**Assignment**
Exactly the lines below from the line with "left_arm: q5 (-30" through the line with "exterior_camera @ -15" must make up the answer, both ends included and pictures left out.

BEGIN Records for this task

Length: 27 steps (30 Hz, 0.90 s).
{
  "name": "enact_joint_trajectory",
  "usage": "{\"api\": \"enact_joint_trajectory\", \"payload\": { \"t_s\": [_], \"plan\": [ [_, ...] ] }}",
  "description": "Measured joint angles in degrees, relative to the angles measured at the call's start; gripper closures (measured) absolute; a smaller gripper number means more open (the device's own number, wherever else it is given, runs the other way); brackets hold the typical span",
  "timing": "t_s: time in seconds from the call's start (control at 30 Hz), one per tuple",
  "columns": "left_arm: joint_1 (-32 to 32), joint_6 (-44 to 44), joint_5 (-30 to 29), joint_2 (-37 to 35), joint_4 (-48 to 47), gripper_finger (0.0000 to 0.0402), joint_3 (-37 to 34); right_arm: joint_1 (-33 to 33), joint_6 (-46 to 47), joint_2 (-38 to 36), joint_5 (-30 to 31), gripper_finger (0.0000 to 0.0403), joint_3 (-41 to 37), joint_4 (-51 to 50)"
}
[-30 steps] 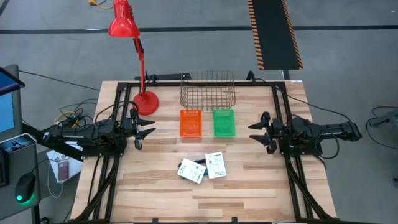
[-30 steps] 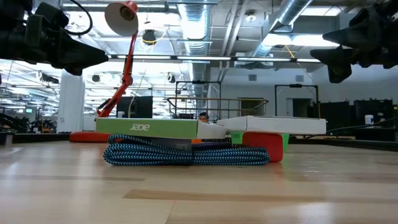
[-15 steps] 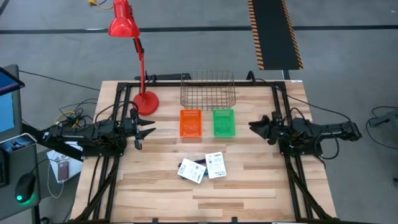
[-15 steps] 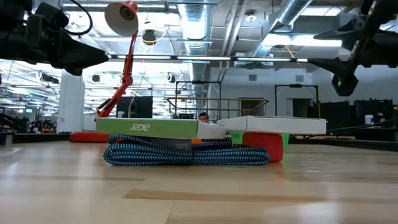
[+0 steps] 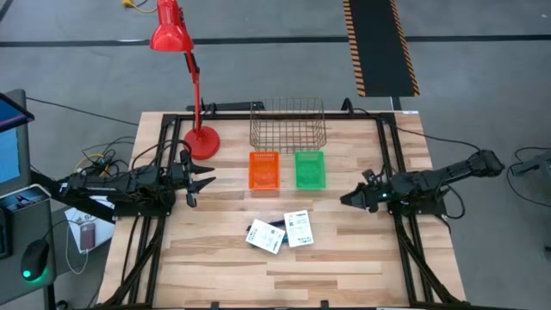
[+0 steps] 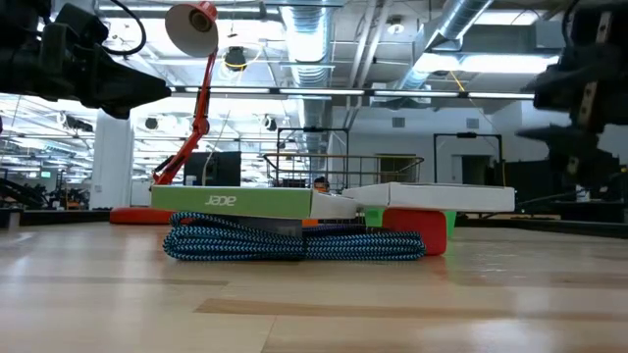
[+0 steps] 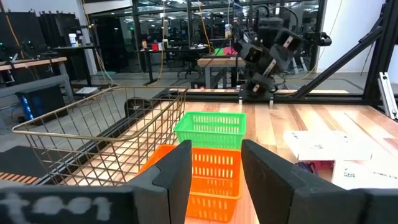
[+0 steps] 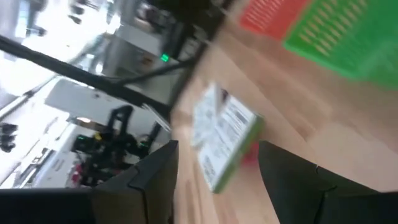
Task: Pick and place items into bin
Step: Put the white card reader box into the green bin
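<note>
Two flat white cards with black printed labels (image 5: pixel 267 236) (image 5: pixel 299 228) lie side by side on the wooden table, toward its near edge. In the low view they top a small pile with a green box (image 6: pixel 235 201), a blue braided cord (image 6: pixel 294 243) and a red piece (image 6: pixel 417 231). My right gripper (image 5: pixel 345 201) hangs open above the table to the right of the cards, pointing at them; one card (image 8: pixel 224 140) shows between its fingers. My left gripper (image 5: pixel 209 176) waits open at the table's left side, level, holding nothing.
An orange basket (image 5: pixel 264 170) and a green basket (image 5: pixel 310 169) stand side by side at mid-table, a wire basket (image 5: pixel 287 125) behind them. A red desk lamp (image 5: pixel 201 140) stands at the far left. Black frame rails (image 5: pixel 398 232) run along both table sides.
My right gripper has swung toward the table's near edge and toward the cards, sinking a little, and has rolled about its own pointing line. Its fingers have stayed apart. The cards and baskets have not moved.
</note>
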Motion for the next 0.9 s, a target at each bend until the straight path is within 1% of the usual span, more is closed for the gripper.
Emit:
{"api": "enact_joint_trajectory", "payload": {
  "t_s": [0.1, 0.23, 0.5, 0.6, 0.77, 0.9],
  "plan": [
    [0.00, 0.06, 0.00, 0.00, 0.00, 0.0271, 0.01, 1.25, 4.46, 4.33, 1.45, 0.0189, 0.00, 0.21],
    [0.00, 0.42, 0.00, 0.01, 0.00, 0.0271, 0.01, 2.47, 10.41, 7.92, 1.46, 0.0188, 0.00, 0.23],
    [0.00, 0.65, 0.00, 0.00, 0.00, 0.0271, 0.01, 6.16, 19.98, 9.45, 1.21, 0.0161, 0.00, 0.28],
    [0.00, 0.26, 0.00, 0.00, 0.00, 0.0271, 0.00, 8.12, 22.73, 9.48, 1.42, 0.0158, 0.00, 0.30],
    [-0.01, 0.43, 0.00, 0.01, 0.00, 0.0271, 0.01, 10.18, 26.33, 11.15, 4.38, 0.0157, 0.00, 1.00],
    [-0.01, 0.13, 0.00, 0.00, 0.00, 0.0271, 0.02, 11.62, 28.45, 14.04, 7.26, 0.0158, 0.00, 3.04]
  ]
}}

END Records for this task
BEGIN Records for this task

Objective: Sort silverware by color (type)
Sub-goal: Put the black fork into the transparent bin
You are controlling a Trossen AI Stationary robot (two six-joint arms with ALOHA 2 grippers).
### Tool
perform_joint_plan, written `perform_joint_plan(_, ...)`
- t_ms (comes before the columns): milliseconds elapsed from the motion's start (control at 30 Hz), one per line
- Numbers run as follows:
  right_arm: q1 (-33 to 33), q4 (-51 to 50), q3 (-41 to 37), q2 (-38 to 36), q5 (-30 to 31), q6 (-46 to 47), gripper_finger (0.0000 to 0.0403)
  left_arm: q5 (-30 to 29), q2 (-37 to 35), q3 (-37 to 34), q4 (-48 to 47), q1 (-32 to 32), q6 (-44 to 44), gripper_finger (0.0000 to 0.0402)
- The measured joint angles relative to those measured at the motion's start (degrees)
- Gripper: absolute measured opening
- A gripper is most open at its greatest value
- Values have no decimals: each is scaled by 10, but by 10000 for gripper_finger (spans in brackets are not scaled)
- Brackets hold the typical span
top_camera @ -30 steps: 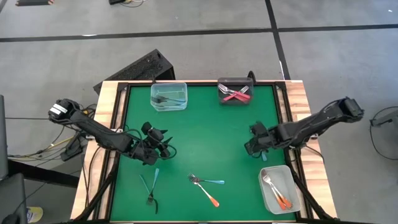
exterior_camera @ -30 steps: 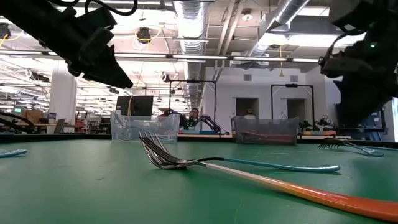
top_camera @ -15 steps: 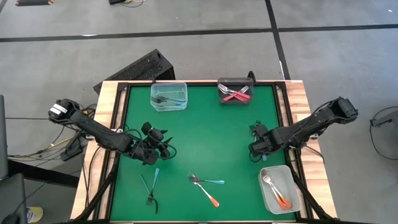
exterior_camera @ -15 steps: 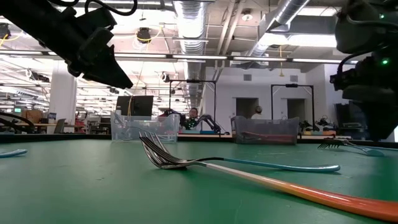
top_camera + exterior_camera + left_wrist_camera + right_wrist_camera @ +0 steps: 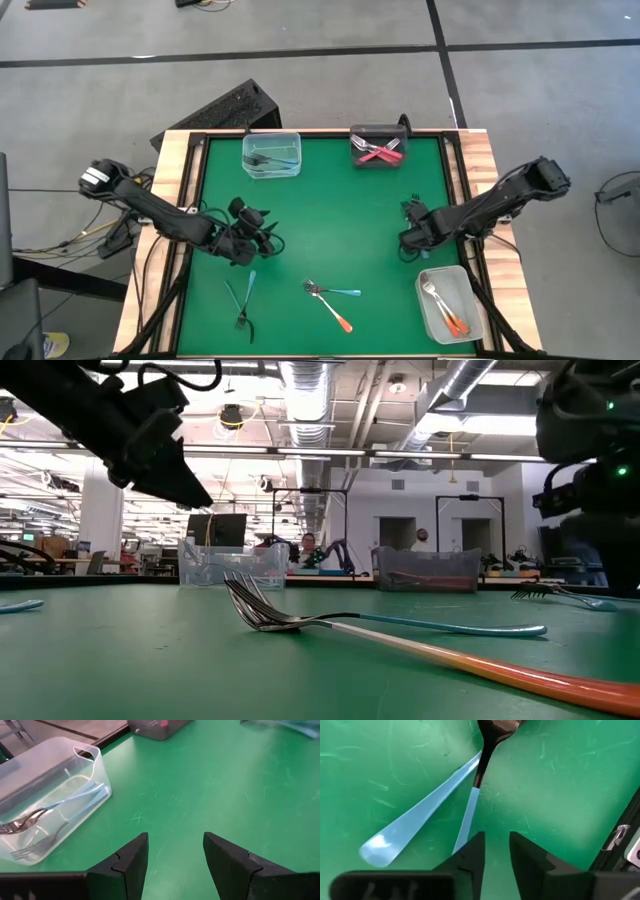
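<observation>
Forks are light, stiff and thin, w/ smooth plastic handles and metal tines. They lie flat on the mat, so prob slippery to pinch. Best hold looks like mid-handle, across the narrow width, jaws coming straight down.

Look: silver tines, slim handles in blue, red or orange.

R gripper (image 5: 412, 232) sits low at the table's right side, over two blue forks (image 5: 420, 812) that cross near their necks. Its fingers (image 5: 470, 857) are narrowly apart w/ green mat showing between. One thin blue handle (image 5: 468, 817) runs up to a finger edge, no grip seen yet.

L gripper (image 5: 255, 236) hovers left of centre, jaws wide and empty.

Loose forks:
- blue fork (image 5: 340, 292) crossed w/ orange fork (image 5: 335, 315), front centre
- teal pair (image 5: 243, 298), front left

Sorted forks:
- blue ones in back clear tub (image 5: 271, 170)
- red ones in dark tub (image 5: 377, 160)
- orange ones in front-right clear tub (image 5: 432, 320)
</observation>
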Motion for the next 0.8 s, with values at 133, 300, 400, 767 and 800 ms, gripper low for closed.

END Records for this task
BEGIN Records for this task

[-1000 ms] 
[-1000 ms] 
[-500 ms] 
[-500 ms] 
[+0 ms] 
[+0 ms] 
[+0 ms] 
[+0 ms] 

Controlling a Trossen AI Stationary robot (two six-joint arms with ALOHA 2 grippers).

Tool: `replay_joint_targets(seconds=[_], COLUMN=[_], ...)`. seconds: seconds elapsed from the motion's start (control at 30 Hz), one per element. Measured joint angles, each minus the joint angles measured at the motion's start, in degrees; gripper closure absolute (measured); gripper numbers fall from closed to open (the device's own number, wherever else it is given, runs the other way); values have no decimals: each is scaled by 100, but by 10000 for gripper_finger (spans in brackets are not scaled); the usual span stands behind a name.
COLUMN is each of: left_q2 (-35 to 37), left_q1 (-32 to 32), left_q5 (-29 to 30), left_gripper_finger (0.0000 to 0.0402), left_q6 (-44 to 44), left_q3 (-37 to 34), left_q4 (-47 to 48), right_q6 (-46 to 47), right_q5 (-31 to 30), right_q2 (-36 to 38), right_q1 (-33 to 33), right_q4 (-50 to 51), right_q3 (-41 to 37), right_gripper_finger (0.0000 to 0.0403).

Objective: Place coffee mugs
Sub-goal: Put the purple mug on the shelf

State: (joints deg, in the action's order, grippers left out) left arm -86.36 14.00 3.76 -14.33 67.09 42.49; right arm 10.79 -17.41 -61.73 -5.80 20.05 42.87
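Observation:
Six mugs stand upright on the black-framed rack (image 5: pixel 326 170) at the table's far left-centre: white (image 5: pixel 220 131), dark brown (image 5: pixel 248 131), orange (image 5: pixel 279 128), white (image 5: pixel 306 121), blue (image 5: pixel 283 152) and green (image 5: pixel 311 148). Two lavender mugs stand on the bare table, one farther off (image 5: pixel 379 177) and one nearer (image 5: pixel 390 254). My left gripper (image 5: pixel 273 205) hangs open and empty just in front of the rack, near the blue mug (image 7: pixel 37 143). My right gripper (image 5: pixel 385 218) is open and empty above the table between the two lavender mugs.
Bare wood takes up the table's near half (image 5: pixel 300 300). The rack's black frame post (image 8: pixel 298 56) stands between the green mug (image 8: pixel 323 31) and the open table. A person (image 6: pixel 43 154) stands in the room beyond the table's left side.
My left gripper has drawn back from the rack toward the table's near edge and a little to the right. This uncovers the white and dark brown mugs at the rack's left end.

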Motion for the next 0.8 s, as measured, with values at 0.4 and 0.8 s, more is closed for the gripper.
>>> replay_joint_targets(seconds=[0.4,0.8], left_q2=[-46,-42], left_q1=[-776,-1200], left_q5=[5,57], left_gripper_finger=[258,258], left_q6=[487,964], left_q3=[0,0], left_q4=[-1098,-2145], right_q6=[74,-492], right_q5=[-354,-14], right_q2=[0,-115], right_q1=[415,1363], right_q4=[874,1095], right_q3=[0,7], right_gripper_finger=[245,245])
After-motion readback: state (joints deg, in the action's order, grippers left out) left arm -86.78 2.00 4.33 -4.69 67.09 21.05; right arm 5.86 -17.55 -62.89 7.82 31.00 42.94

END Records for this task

**Response**
  left_arm: q5 (-30 to 29), q2 (-37 to 35), q3 (-37 to 34), q4 (-48 to 47), q1 (-32 to 32), q6 (-44 to 44), gripper_finger (0.0000 to 0.0402)
- The measured joint angles relative to those measured at the motion's start (degrees)
- Gripper: absolute measured opening
- A gripper is most open at its greatest value
- Values have no decimals: each is scaled by 10, but by 10000 for gripper_finger (spans in brackets are not scaled)
- Brackets hold the typical span
top_camera @ -30 steps: 
exterior_camera @ -30 steps: 
top_camera @ -15 steps: 
exterior_camera @ -15 steps: 

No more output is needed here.